Divulgação do processo de seleção de entrevistas:
o olho no olho em territórios invisibilizados em nossa sociedade

Desde 2015, além das inscrições realizadas via site do Projeto Integrar (http://www.projetointegrar.org/), inquietações diversas acerca do processo de divulgação e da acessibilidade às informações levaram a ex-estudante, atualmente professora do Projeto e atuante em diferentes frentes e movimentos de resistência como Movimente Negro Unificado de Santa Catarina e Coletivo 4P (coletivo de estudantes negras e negros na UFSC), Luciana de Freitas, a propor uma atuação mais efetiva na divulgação e na ampliação das vagas para atingir e (re)conhecer de fato os estudantes-trabalhadores, moradores das comunidades periféricas e negras  de Florianópolis, sujeitos invisibilizados em relação a sua condição econômica, a sua identidade étnico-racial e sexual.

 

Desse modo, Luciana começou a organizar, juntamente, com outros ex-estudantes do projeto, membros da Gestus, uma divulgação que sobe comunidades, que vai até centros comunitários e associações em defesa de direitos humanos, estabelecendo parcerias e indo ao encontro do estudante, em um processo olho no olho.

 

A ideia é desmistificar uma falácia sobre a acessibilidade e sobre a igualdade de oportunidades. De acordo com Luciana, temos uma falsa impressão de que todos têm acesso à internet, porque há um senso comum que prega que a informação está disponível a todos, no entanto, isso certamente não é verdade por inúmeras razões, sendo uma delas a questão econômica por trás da condição dos sujeitos que precisam dar conta de outras necessidades básicas antes de pensar nas questões relacionados a entretenimento e cultura. Se quisermos fazer o diferencial, precisamos sair da nossa zona de conforto, indo para o confronto, entendendo que temos privilégios e questionar esses privilégios, compreendendo que já é tempo da busca por uma sociedade de equidade.
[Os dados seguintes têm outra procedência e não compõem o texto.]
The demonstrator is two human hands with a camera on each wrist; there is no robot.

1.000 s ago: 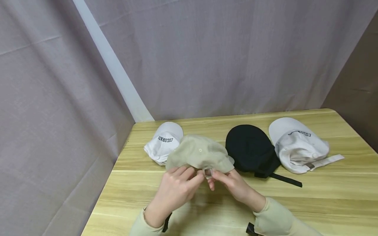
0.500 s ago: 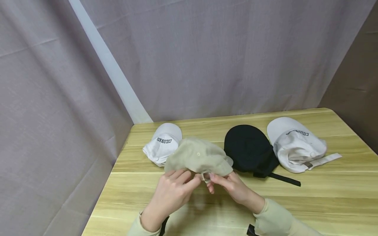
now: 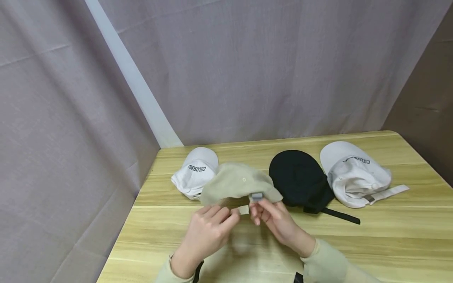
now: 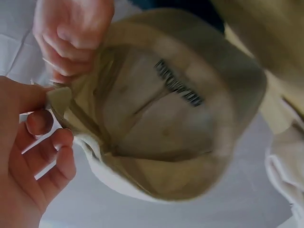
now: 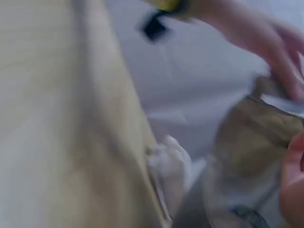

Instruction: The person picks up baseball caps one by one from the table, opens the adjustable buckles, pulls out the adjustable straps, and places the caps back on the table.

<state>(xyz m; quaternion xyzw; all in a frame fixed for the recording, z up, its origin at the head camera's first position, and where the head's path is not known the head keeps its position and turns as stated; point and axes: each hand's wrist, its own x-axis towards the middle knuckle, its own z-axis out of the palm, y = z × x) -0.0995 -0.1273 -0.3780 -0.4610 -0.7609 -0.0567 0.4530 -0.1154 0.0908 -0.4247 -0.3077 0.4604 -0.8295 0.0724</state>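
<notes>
The beige cap (image 3: 226, 184), soft with a pale eyelet (image 3: 244, 179), is held over the worktop (image 3: 152, 236) between a white cap (image 3: 192, 175) and a black cap (image 3: 297, 179). Curled fingers of the left hand (image 3: 211, 228) pinch its strap (image 3: 243, 210); those of the right hand (image 3: 281, 223) pinch the buckle (image 3: 256, 197). Lettering (image 4: 178, 83) inside is illegible; the right wrist view is blurred.
</notes>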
Inscrições no Monte Serrat e no Morro da Queimada
Fonte: acervo do Projeto Integrar

 

A organização dessa etapa de divulgação conta fundamentalmente com membros da Gestão Estudantil Universitária, promovendo em suas comunidades e em espaços articulados com as comunidades um momento de conversa que vai de porta em porta e que explica aos possíveis futuros estudantes a proposta de ampliação de oportunidades trazida pela participação no projeto e pelo ingresso na universidade. De acordo com Luciana, muitas vezes, esse é o primeiro contato que algumas pessoas têm com a ideia de pensar em outras perspectivas e essa possibilidade pode vir a desencadear interesses futuros na busca por outras realidades.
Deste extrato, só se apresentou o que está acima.